Work required
Reproduce the lines below exactly. Begin with the first, end with the line containing "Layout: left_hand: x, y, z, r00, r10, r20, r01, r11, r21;", and leave out the pictures.

Material provided
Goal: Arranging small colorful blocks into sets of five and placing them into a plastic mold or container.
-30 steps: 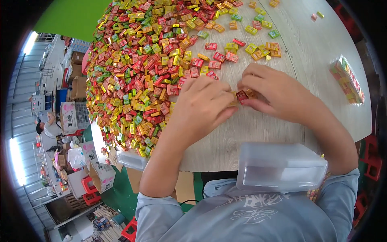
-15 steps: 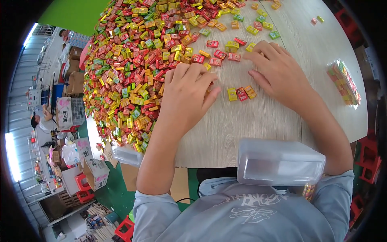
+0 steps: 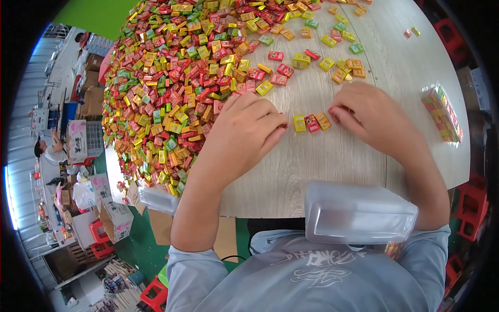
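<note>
A short row of three small packets, yellow [image 3: 300, 123], red [image 3: 312, 123] and orange [image 3: 323, 121], lies on the table between my hands. Left of the row, my left hand [image 3: 241, 132] is closed in a pinch, with a bit of red showing at its fingertips. To the row's right my right hand [image 3: 371, 115] pinches a small red packet [image 3: 333, 115], mostly covered by the fingers. A large heap of red, yellow, orange and green packets [image 3: 161, 99] rises beside and beyond my left hand.
Loose packets [image 3: 301, 61] lie scattered beyond my hands. A clear plastic container [image 3: 361, 213] is at the table's near edge, a second clear one [image 3: 158, 200] at the left edge. A wrapped block of packets [image 3: 442, 114] stands at right. Another person [image 3: 53, 152] is far left.
My right hand has moved nearer and closed; a red packet beyond the row is gone from its place. My left hand has come down slightly, fingers now pinched. The row of three stays.
</note>
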Motion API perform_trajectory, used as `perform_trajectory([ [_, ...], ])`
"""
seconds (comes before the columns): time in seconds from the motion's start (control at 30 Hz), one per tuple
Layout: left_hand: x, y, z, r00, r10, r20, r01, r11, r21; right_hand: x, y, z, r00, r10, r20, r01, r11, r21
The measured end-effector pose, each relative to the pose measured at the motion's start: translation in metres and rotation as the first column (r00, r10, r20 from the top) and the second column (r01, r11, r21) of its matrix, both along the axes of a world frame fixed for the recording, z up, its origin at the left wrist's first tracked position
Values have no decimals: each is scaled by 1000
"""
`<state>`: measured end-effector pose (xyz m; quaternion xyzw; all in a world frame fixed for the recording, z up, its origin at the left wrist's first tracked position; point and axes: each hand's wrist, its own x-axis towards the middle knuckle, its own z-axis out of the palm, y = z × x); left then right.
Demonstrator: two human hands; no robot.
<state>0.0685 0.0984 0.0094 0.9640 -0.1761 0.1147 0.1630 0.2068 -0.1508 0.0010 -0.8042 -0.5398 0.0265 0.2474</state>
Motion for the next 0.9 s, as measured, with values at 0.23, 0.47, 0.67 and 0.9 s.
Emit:
perform_trajectory([
  [0.23, -2, -4, 0, 1000, 5, -12, -6, 999, -46, 6, 4, 8, 982, -103, -156, 105, 995, 1],
  [0.47, -1, -5, -3, 999, 39, -32, -38, 998, 51, 36, -11, -1, 926, -299, 232, 297, 954, 43],
  [0.67, -2, -4, -6, 999, 28, -33, -26, 999, 37, 45, -18, 3, 903, -356, 240, 384, 920, -79],
  [0.9, 0, -6, -4, 999, 35, -40, -32, 997, 69, 64, -10, -25, 820, -402, 406, 394, 913, 108],
])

Output for this task
Goal: Arranging small colorful blocks into sets of five and placing them into a plastic mold or container.
-30 steps: 
-15 steps: 
+0 steps: 
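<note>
A short row of three small packets, yellow [image 3: 300, 123], red [image 3: 312, 123] and orange [image 3: 323, 121], lies on the table between my hands. Left of the row, my left hand [image 3: 241, 132] is closed in a pinch, with a bit of red showing at its fingertips. To the row's right my right hand [image 3: 371, 115] pinches a small red packet [image 3: 333, 115], mostly covered by the fingers. A large heap of red, yellow, orange and green packets [image 3: 161, 99] rises beside and beyond my left hand.
Loose packets [image 3: 301, 61] lie scattered beyond my hands. A clear plastic container [image 3: 361, 213] is at the table's near edge, a second clear one [image 3: 158, 200] at the left edge. A wrapped block of packets [image 3: 442, 114] stands at right. Another person [image 3: 53, 152] is far left.
My right hand has moved nearer and closed; a red packet beyond the row is gone from its place. My left hand has come down slightly, fingers now pinched. The row of three stays.
</note>
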Motion API perform_trajectory, used as `perform_trajectory([ [_, ...], ])`
"""
seconds (comes before the columns): time in seconds from the motion's start (control at 30 Hz), one per tuple
Layout: left_hand: x, y, z, r00, r10, r20, r01, r11, r21; right_hand: x, y, z, r00, r10, r20, r01, r11, r21

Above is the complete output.